WHAT NEEDS TO BE DONE:
From the data that follows, print exactly the lines starting at the one containing "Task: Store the" and ending at the one containing "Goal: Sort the"; include both of them and nothing more.

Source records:
⁂

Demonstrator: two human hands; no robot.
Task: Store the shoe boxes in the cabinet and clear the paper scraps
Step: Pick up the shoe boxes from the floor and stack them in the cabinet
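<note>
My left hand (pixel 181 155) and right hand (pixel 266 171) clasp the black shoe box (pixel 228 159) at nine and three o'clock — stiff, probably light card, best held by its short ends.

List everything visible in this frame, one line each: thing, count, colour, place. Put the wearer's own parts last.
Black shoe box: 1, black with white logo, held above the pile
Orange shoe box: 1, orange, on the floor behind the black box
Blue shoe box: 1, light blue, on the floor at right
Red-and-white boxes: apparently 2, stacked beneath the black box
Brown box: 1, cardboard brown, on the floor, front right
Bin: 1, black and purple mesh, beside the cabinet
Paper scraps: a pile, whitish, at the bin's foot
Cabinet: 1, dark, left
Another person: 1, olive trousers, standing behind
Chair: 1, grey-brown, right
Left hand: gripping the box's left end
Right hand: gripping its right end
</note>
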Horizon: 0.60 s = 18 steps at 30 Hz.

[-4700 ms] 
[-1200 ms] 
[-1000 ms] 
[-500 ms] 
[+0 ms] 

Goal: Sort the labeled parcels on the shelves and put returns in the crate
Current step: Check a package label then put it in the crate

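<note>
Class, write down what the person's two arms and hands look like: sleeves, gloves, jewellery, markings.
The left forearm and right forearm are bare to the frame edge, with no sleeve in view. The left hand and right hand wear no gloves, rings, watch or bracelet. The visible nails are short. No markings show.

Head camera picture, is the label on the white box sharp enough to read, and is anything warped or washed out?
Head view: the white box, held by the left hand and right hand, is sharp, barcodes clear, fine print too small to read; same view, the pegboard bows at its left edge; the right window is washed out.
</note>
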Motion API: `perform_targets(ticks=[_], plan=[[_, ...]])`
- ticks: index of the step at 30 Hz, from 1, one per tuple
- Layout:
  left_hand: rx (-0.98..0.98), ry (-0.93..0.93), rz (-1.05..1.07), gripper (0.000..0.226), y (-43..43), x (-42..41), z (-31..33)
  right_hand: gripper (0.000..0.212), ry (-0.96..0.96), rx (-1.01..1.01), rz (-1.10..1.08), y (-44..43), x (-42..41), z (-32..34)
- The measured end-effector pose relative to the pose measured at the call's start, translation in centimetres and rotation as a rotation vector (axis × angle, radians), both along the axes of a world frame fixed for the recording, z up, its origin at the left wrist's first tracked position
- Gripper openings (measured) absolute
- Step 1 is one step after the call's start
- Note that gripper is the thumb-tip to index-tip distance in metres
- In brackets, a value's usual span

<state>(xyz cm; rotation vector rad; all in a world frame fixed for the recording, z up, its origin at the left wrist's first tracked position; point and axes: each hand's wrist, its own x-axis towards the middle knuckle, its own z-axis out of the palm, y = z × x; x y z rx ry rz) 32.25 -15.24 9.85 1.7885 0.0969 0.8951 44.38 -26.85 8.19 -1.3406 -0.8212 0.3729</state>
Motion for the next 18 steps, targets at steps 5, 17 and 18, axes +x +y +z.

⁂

OUTPUT BELOW:
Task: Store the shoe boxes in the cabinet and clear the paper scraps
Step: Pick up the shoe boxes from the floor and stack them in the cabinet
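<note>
My left hand (pixel 181 155) and right hand (pixel 266 171) clasp the black shoe box (pixel 228 159) at nine and three o'clock — stiff, probably light card, best held by its short ends.

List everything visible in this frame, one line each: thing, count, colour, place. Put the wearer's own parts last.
Black shoe box: 1, black with white logo, held above the pile
Orange shoe box: 1, orange, on the floor behind the black box
Blue shoe box: 1, light blue, on the floor at right
Red-and-white boxes: apparently 2, stacked beneath the black box
Brown box: 1, cardboard brown, on the floor, front right
Bin: 1, black and purple mesh, beside the cabinet
Paper scraps: a pile, whitish, at the bin's foot
Cabinet: 1, dark, left
Another person: 1, olive trousers, standing behind
Chair: 1, grey-brown, right
Left hand: gripping the box's left end
Right hand: gripping its right end
</note>
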Horizon: 0.60 s = 18 steps at 30 Hz.

[-4700 ms] 
[-1200 ms] 
[-1000 ms] 
[-500 ms] 
[+0 ms] 

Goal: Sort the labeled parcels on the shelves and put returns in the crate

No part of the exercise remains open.